Österreichischer Jäger erschießt »Lori«

Berchtesgaden – Es ist der dritte Adventssonntag. Maria Resch bringt gegen 16 Uhr ihre Mülltonne an die rund 500 Meter entfernte Roßfeldstraße. Im Schlepptau ihre beiden kleinen Hunde, die zwölfjährige Lori und der dreibeinige Pipo. Plötzlich verschwindet Lori. Maria Resch beginnt sofort nach der zierlichen Hündin zu suchen. Nach drei Stunden findet sie ihre Lori. Drei Meter vor einem Jägerstand – erschossen.

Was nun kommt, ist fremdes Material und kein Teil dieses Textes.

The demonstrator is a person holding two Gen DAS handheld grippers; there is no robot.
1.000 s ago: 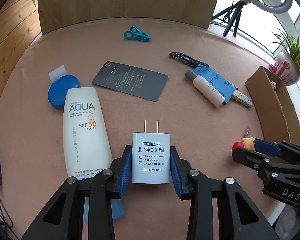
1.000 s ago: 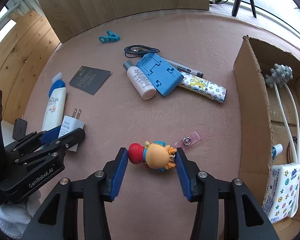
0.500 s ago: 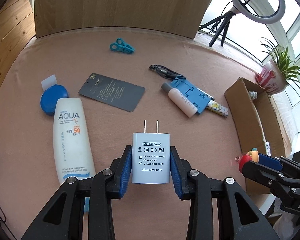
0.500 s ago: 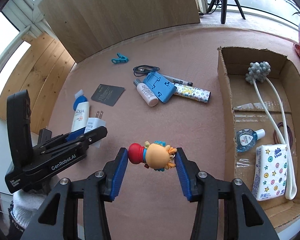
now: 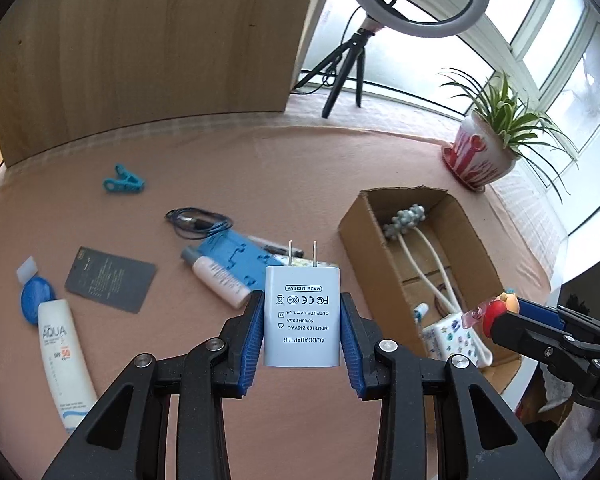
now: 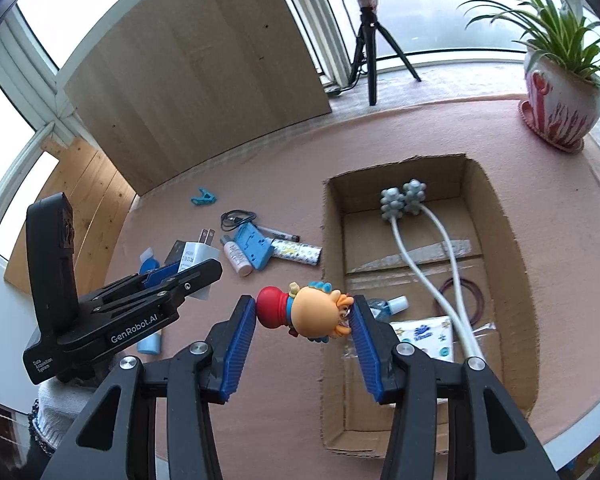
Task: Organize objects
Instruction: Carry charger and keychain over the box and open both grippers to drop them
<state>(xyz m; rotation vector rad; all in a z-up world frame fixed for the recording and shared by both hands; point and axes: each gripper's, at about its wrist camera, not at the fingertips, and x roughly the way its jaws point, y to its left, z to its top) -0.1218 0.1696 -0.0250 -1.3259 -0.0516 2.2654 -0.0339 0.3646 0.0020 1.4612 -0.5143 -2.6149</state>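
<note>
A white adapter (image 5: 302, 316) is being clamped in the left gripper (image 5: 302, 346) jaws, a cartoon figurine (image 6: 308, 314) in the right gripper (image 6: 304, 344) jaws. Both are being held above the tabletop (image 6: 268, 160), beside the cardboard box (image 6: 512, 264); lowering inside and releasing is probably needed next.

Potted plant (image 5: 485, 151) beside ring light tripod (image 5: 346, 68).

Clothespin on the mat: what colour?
Teal-blue clothespin, clearest in the left wrist view.
</note>
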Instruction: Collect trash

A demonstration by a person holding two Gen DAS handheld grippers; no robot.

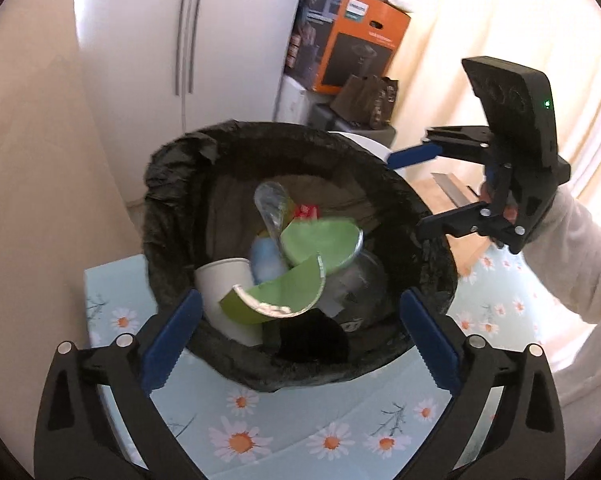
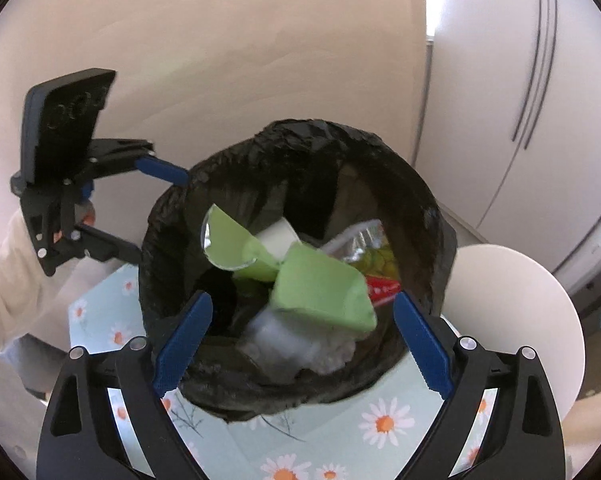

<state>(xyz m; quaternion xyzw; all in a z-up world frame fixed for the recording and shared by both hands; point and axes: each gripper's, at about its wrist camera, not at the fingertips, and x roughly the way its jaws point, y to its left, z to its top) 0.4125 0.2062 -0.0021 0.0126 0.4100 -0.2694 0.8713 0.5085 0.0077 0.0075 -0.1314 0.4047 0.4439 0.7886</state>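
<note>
A bin lined with a black bag (image 1: 172, 200) stands on the daisy-print tablecloth (image 1: 332, 432); it also shows in the right wrist view (image 2: 428, 216). Inside lie folded green paper plates (image 1: 320, 240) (image 2: 320, 292), a white paper cup (image 1: 224, 280), clear plastic (image 1: 270, 200), a red wrapper (image 2: 384, 288) and other trash. My left gripper (image 1: 300, 340) is open and empty just above the bin's near rim. My right gripper (image 2: 300, 344) is open and empty over the opposite rim; it shows in the left wrist view (image 1: 420, 192), and the left gripper shows in the right wrist view (image 2: 156, 212).
A white fridge (image 1: 188, 40) stands behind the bin. Cardboard boxes (image 1: 348, 40) are stacked to its right, by a bright curtain. A white round plate or lid (image 2: 516, 320) lies beside the bin on the table. A beige wall is on the left.
</note>
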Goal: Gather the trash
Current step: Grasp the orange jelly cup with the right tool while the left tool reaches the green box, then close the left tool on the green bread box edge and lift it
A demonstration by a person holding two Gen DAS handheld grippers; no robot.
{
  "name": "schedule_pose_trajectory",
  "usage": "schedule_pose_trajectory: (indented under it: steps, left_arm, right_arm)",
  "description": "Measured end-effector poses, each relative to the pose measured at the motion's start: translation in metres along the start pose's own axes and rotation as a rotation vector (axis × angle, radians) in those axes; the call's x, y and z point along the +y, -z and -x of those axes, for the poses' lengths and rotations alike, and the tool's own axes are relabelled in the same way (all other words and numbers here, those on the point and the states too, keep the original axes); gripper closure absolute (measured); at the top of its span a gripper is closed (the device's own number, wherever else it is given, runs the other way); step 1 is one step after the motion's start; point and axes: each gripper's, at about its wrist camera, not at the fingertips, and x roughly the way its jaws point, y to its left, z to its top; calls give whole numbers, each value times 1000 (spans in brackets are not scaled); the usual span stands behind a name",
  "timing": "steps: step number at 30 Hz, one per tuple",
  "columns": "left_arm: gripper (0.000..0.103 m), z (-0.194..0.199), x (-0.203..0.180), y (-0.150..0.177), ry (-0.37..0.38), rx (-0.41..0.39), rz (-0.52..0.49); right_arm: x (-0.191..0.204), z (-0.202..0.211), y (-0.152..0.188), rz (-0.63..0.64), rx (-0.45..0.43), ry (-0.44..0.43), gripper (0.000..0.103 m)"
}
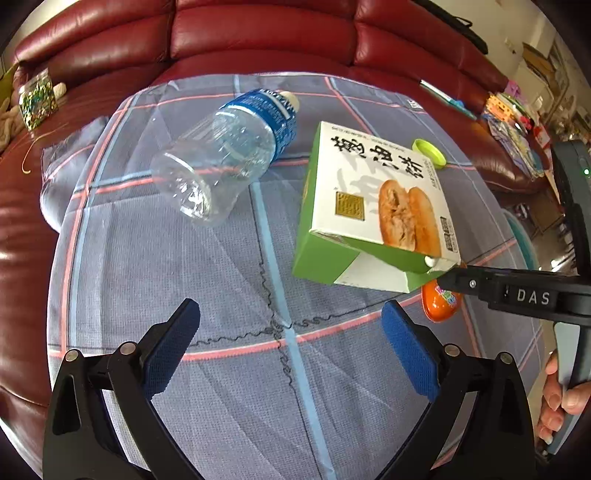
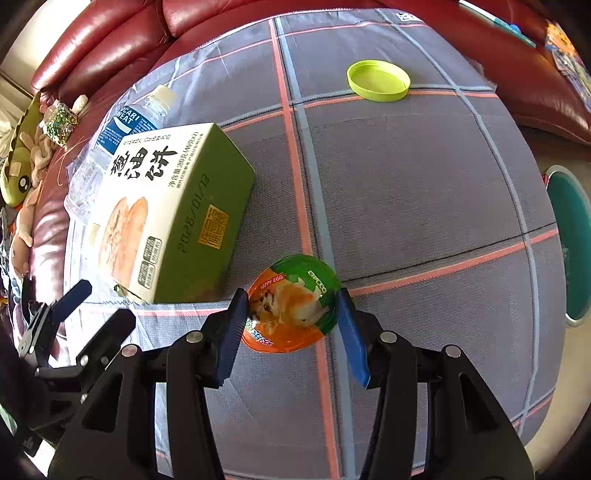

Die Thannlehen-Häuser in der Oberau enden in einer Sackgasse, der sich ein freies Feld anschließt. Nach fast drei Stunden verzweifelten Suchens – zu Fuß und mit dem Auto – macht sich Maria Resch an jenem dritten Adventssonntag um kurz vor 19 Uhr noch in einer letzten Richtung auf, um endlich ihre Lori wiederzufinden. »Es war zwei Tage vor Vollmond, dementsprechend hell war das Feld erleuchtet«, betont die Hundebesitzerin. Immer wieder ruft sie nach ihrer Hündin. Als sie sich schließlich dem Jägerstand am Feldrand nähert, kann sie ihren Augen nicht trauen. Lori mit ihrem deutlich sichtbaren roten Halsband liegt erschossen im Schnee – keine drei Meter neben dem Stand. Mit zwei Schüssen niedergestreckt, einer davon riss der Hündin den kompletten Unterbauch auf.

In diesem Moment steigt der österreichische Jäger von seinem Hochsitz herab und sagte zu seiner Entschuldigung, er habe den Hund mit einem Fuchs verwechselt. »Er verhielt sich mir und meinem Hund gegenüber vollkommen verachtend«, erinnert sich Resch.

»Lori war immer ein sehr ängstlicher Hund, sie ist nie abgehauen und immer beim Haus geblieben«, so Maria Resch. Die Ängstlichkeit von Lori liegt in ihrer Vergangenheit begründet, sie wurde 2006 in Portugal von der Tierschutzhilfe eingefangen und nach Deutschland gebracht. Bei Maria Resch, zu Hause seit drei Jahren in einem der Thannlehen-Häuser in der Oberau, fand sie ihre neue Heimat. Gemeinsam mit dem dreibeinigen Chihuahua-Mischling Pipo aus Griechenland und den beiden ungarischen Katzen Thelma und Louise ging es Lori, einer Podenco-Mischlings-Hündin, gut. »Die Tiere sind für mich wie meine Kinder«, so Maria Resch, der das Erlebnis am 15. Dezember noch tief in den Knochen steckt.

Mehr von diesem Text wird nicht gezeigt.